Monday, December 9, 2013

Day # 38

     This has been a long long long day. I wouldn't say its been a bad day, it just seems like it lasted for 50 hours. Its 8 degrees out and I have officially lost the ability to warm up after being outside for even just a moment or two. I think I understand why people move to Florida when they retire.
It seems like not long ago I was saying how much I love the change of seasons, I think I changed my mind. I love it when the leaves change colors but once they've fallen and I have to rake them up?....... I'm ready to move on to warmer places. Frankly, I think I would be happy if I saw palm trees every day when I look out my window. I could admire a beautiful snowfall in a photograph, or be just as happy having someone send me a box of colorful leaves to my Florida address. I miss warm air!! Winter hasn't officially begun, but I am ready for it to be officially over.

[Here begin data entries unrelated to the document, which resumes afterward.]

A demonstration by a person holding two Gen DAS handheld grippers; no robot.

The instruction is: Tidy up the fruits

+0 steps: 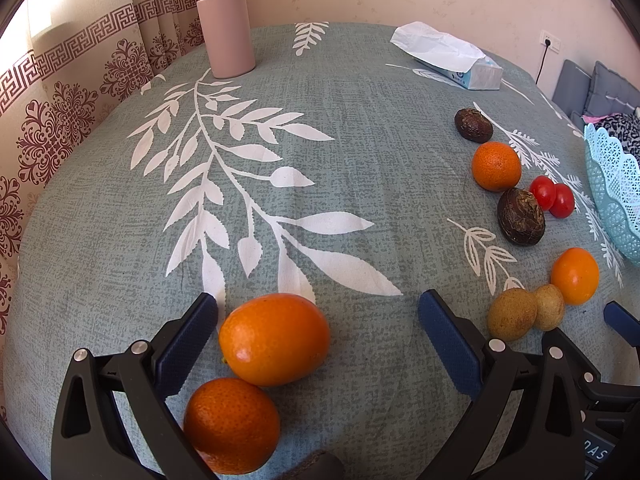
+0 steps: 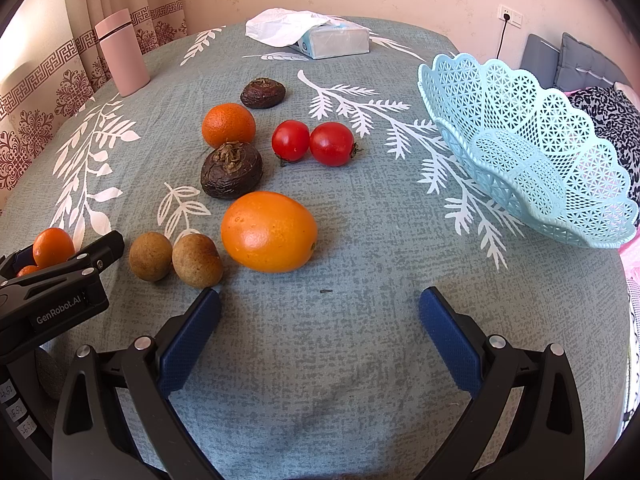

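Observation:
My left gripper (image 1: 320, 320) is open low over the tablecloth. An oval orange fruit (image 1: 274, 340) lies between its fingers, close to the left one, and a round orange fruit (image 1: 232, 424) sits nearer the camera. My right gripper (image 2: 320, 320) is open and holds nothing. Just ahead of it lie a large orange fruit (image 2: 269, 232) and two brown longans (image 2: 176, 258). Farther off are two dark brown water chestnuts (image 2: 232, 170), a mandarin (image 2: 228, 125) and two red tomatoes (image 2: 312, 142). The light blue lattice basket (image 2: 520, 184) stands empty at the right.
A pink flask (image 2: 122, 52) stands at the back left by the curtain. A tissue pack (image 2: 332, 40) lies at the back of the table. The table edge runs just behind the basket, with a grey sofa (image 2: 580, 64) beyond it.

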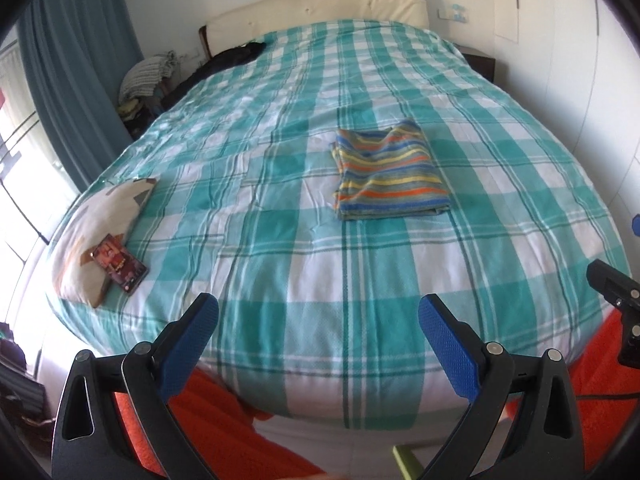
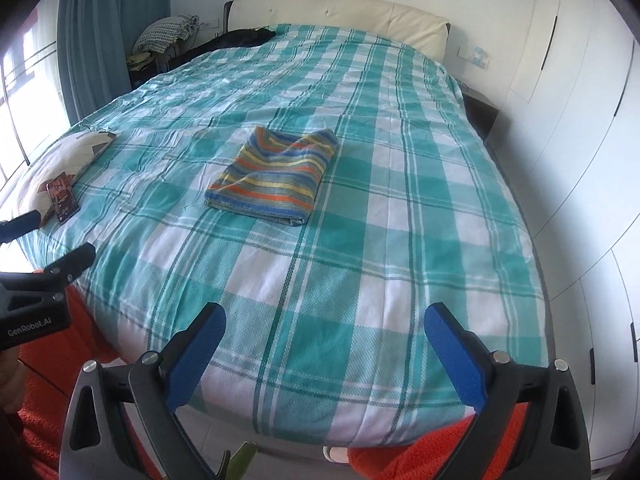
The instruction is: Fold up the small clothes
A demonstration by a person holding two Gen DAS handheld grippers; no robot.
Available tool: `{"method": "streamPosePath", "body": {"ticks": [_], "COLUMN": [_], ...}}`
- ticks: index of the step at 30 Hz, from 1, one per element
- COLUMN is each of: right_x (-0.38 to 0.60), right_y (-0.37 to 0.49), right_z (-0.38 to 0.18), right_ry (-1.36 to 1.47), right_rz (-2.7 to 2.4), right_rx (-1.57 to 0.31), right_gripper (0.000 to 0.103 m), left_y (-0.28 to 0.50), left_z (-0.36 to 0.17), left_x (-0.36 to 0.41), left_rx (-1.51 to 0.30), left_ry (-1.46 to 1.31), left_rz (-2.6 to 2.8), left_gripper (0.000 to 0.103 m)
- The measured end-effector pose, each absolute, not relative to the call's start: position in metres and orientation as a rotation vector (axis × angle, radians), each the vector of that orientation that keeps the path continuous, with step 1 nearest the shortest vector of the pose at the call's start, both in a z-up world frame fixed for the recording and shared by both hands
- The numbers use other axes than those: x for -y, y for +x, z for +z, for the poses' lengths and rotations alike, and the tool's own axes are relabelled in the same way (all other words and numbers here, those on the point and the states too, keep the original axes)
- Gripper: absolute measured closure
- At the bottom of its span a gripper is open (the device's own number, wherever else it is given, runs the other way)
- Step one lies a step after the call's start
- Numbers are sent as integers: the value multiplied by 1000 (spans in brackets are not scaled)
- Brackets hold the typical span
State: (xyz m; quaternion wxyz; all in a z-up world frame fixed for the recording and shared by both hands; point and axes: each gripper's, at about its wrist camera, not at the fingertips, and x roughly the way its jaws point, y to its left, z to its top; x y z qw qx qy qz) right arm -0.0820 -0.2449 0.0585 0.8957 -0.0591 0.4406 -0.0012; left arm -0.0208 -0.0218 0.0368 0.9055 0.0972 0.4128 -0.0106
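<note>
A striped garment [image 1: 390, 174] in blue, orange, yellow and grey lies folded into a flat rectangle on the teal-and-white checked bedspread [image 1: 280, 208]; it also shows in the right wrist view [image 2: 274, 176]. My left gripper [image 1: 318, 312] is open and empty, held back over the foot of the bed, well short of the garment. My right gripper [image 2: 324, 320] is open and empty, also over the foot of the bed. The right gripper's body shows at the right edge of the left wrist view, and the left gripper's fingers [image 2: 74, 260] show at the left of the right wrist view.
A patterned pillow [image 1: 100, 232] with a book or case [image 1: 120, 264] on it lies at the bed's left edge. A dark garment [image 1: 224, 60] lies near the cream headboard [image 1: 320, 12]. An orange rug [image 1: 224, 432] covers the floor at the bed's foot. White wardrobes [image 2: 580, 160] stand on the right.
</note>
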Motion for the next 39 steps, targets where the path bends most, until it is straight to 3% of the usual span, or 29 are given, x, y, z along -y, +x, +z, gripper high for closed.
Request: {"method": "streamPosePath", "body": {"ticks": [12, 23, 39], "right_x": [234, 241, 239], "right_y": [-111, -114, -123], "right_z": [85, 105, 135], "right_ry": [-147, -6, -20], "right_rz": [-27, 62, 52], "right_rx": [-875, -885, -836], "right_gripper": [4, 4, 4], "left_y": [-40, -47, -52], "left_z": [80, 87, 106], "left_x": [15, 30, 24], "left_rx": [-792, -839, -813], "left_ry": [112, 116, 100], "left_rz": [-90, -79, -61], "left_gripper": [0, 0, 1]}}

     Anyway.... I wanted to start telling some stories from the life of my dearest friend, her son and Max go to school together, her son also having autism. Our lives are so similar, and our boys so alike and so different..... if that makes any sense.
     If I look back on this journey through autism, I remember so many things that have changed my life, and one of them is the friendships I have found. Autism brings some of us together in a way that people that don't live it, may never understand. I hope that by including their journey here as well, people may come to understand a little more. I am so blessed to have the friends that I have, and I know I would not be as strong today without them. I have said before that this can be a very isolating, and scary journey but when you don't have to go through it alone it makes it less frightening.
     So today I am so thankful for my best friends, my sisters, who don't let me fall, who make me laugh when I want to cry, who have never left my side. I am eternally grateful, and thank you for sharing your journeys with your children with me.
Until tomorrow.....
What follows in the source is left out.